* TASK DIRECTIONS: Copy out the data below as written; omit any images.

* RAW DATA:

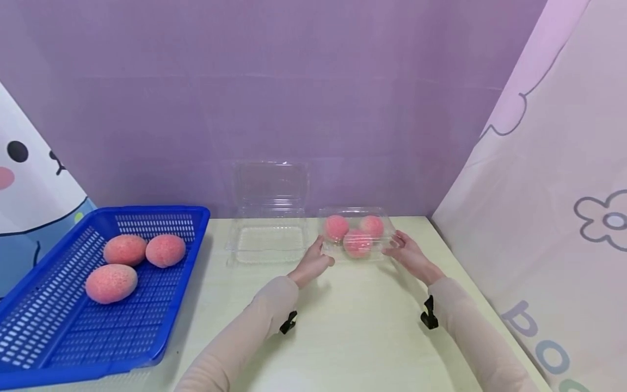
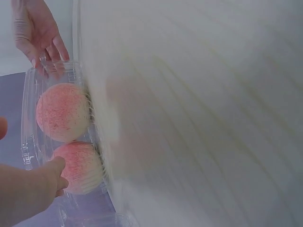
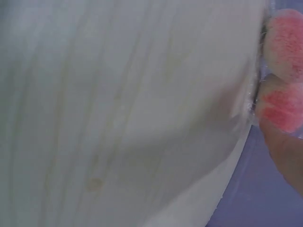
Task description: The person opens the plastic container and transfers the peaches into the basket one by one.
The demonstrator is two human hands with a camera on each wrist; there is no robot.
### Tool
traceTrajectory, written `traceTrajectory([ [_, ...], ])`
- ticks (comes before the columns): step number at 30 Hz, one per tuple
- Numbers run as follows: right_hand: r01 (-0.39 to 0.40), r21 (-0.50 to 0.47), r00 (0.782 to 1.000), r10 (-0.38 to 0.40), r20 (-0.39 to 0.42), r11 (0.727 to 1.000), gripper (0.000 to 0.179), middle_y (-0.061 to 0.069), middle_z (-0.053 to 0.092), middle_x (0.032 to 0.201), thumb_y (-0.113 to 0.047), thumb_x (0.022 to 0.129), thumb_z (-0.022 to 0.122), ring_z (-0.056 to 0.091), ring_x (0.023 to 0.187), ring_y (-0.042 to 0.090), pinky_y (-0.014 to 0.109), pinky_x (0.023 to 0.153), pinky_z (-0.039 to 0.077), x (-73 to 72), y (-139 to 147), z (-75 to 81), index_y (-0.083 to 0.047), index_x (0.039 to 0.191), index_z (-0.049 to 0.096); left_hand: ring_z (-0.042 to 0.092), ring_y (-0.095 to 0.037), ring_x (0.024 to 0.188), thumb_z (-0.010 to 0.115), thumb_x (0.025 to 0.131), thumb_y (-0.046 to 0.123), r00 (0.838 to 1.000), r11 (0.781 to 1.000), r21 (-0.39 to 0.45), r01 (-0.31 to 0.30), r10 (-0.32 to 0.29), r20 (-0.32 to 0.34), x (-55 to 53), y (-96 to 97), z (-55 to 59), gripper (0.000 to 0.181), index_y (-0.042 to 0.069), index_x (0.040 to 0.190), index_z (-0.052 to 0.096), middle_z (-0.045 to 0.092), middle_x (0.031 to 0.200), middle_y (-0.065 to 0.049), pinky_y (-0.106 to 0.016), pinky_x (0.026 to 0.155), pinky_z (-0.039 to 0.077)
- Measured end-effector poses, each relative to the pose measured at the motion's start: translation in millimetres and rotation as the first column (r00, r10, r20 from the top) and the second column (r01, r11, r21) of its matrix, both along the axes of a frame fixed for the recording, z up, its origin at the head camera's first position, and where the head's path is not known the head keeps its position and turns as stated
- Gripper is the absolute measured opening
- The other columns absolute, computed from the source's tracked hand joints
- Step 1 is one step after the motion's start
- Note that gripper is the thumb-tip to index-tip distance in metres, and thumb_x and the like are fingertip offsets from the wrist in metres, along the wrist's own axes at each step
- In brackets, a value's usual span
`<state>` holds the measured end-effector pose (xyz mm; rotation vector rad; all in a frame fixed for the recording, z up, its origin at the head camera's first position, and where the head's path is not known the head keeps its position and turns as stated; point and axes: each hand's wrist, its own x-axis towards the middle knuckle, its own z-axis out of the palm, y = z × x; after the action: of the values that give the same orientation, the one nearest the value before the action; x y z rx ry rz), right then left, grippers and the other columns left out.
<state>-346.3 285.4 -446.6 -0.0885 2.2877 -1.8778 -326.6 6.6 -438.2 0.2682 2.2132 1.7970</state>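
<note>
A clear plastic clamshell box with three pink peaches inside stands near the table's back edge, its lid down over them. My left hand holds its left front corner, thumb raised and fingers bent; in the left wrist view those fingers overlap one peach. At the opposite end my right hand grips the box, fingers against the end wall, seen from across in the left wrist view. Only part of a right finger shows in the right wrist view, beside the nearer peach.
Left of the filled box lies a second clear clamshell box with its lid standing up. A blue plastic basket at the left carries three more peaches. Behind the pale table hangs a purple cloth; a printed curtain borders the right.
</note>
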Motion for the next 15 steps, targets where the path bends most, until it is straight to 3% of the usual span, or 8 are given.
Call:
traceTrajectory([
  [6, -0.019, 0.049, 0.999, 0.021, -0.031, 0.999, 0.091, 0.018, -0.002, 0.153, -0.011, 0.088, 0.058, 0.004, 0.14, 0.035, 0.049, 0.112, 0.016, -3.5, 3, -3.6, -0.004, 0.145, -0.012, 0.011, -0.031, 0.141, 0.054, 0.072, 0.005, 1.0, 1.0, -0.001, 0.013, -0.013, 0.0, 0.4, -0.8, 0.8, 0.09, 0.01, 0.148, 0.007, 0.01, 0.154, -0.011, -0.055, 0.111, 0.015],
  [9, -0.034, 0.071, 0.998, 0.038, -0.047, 0.997, 0.092, 0.02, 0.001, 0.153, -0.013, 0.088, 0.059, 0.005, 0.14, 0.036, 0.05, 0.112, 0.014, -4.1, 6, -5.3, -0.006, 0.145, -0.012, 0.016, -0.035, 0.138, 0.054, 0.073, 0.005, 1.0, 1.0, -0.002, 0.021, -0.021, -0.014, 3.5, -1.2, 1.5, 0.089, 0.009, 0.148, 0.006, 0.009, 0.154, -0.011, -0.054, 0.11, 0.018],
  [15, -0.044, 0.051, 0.998, 0.047, -0.053, 0.998, 0.088, 0.022, 0.004, 0.152, -0.011, 0.089, 0.057, 0.009, 0.139, 0.038, 0.05, 0.112, 0.016, -7.2, 6, -10.5, -0.006, 0.145, -0.011, 0.024, -0.042, 0.134, 0.055, 0.075, 0.004, 0.996, 0.999, -0.049, 0.008, -0.012, -0.089, 11.6, 0.0, 2.3, 0.085, 0.004, 0.147, 0.009, 0.003, 0.154, -0.012, -0.051, 0.108, 0.027],
])
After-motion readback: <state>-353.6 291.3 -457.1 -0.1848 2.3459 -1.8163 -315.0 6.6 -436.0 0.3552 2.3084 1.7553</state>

* ANSWER TO THIS EXERCISE:
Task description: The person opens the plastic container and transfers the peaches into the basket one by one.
The demonstrator is two human hands with a camera on each wrist; there is no robot.
### Tool
traceTrajectory, written `traceTrajectory([ [_, ...], ])`
- ticks (comes before the columns): step number at 30 Hz, one per tuple
- Numbers run as follows: right_hand: r01 (-0.39 to 0.40), r21 (-0.50 to 0.47), r00 (0.782 to 1.000), r10 (-0.38 to 0.40), r20 (-0.39 to 0.42), r11 (0.727 to 1.000), gripper (0.000 to 0.179), middle_y (-0.061 to 0.069), middle_z (-0.053 to 0.092), middle_x (0.032 to 0.201), thumb_y (-0.113 to 0.047), thumb_x (0.022 to 0.129), thumb_z (-0.022 to 0.122), ring_z (-0.056 to 0.091), ring_x (0.023 to 0.187), ring_y (-0.042 to 0.090), pinky_y (-0.014 to 0.109), pinky_x (0.023 to 0.153), pinky_z (-0.039 to 0.077), x (-73 to 72), y (-139 to 147), z (-75 to 81), index_y (-0.083 to 0.047), index_x (0.039 to 0.191), index_z (-0.049 to 0.096); left_hand: ring_z (-0.042 to 0.092), ring_y (-0.095 to 0.037), ring_x (0.024 to 0.188), thumb_z (-0.010 to 0.115), thumb_x (0.025 to 0.131), thumb_y (-0.046 to 0.123), r00 (0.838 to 1.000), r11 (0.781 to 1.000), r21 (-0.39 to 0.45), r01 (-0.31 to 0.30), r10 (-0.32 to 0.29), r20 (-0.32 to 0.34), x (-55 to 53), y (-96 to 97), z (-55 to 59), gripper (0.000 to 0.181), index_y (-0.042 to 0.069), index_x (0.040 to 0.190), index_z (-0.052 to 0.096), middle_z (-0.045 to 0.092), middle_x (0.031 to 0.200), middle_y (-0.065 to 0.049), pinky_y (-0.106 to 0.016), pinky_x (0.026 to 0.155), pinky_z (-0.039 to 0.077)
- Measured end-effector poses, each relative to the pose measured at the motion's start: translation in millimetres and rotation as the first column (r00, r10, r20 from the top) and the second column (r01, r11, r21) of its matrix, both along the axes of a frame fixed for the recording, z up, its origin at the head camera's first position, and where the head's path is not known the head keeps its position and turns as stated
- Gripper is the absolute measured opening
- The other columns absolute, computed from the source's tracked hand joints
- Step 1 is one step after the motion's start
- Note that gripper is the thumb-tip to index-tip distance in metres, and thumb_x and the like are fingertip offsets from the wrist in metres, along the wrist's own axes at each step
- In brackets, a value's usual span
`<state>` holds the measured end-effector pose (xyz mm; rotation vector rad; all in a frame fixed for the recording, z up, its origin at the head camera's first position, and where the head's path is not known the head keeps its position and turns as stated; point and axes: each hand's wrist, its own x-axis towards the middle knuckle, its own z-axis out of the palm, y = z × x; after the action: of the values that give the same orientation, the one nearest the value before the action; x y z rx ry rz), right then left, grippers and the other columns left out.
<state>-346.3 285.4 -446.6 -0.0885 2.2877 -1.8778 -326.6 6.6 -438.2 0.2682 2.2132 1.7970</state>
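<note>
A clear plastic clamshell box with three pink peaches inside stands near the table's back edge, its lid down over them. My left hand holds its left front corner, thumb raised and fingers bent; in the left wrist view those fingers overlap one peach. At the opposite end my right hand grips the box, fingers against the end wall, seen from across in the left wrist view. Only part of a right finger shows in the right wrist view, beside the nearer peach.
Left of the filled box lies a second clear clamshell box with its lid standing up. A blue plastic basket at the left carries three more peaches. Behind the pale table hangs a purple cloth; a printed curtain borders the right.
</note>
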Motion for the next 15 steps, targets where the path bends most, until it is straight to 3% of the usual span, or 8 are given.
Call:
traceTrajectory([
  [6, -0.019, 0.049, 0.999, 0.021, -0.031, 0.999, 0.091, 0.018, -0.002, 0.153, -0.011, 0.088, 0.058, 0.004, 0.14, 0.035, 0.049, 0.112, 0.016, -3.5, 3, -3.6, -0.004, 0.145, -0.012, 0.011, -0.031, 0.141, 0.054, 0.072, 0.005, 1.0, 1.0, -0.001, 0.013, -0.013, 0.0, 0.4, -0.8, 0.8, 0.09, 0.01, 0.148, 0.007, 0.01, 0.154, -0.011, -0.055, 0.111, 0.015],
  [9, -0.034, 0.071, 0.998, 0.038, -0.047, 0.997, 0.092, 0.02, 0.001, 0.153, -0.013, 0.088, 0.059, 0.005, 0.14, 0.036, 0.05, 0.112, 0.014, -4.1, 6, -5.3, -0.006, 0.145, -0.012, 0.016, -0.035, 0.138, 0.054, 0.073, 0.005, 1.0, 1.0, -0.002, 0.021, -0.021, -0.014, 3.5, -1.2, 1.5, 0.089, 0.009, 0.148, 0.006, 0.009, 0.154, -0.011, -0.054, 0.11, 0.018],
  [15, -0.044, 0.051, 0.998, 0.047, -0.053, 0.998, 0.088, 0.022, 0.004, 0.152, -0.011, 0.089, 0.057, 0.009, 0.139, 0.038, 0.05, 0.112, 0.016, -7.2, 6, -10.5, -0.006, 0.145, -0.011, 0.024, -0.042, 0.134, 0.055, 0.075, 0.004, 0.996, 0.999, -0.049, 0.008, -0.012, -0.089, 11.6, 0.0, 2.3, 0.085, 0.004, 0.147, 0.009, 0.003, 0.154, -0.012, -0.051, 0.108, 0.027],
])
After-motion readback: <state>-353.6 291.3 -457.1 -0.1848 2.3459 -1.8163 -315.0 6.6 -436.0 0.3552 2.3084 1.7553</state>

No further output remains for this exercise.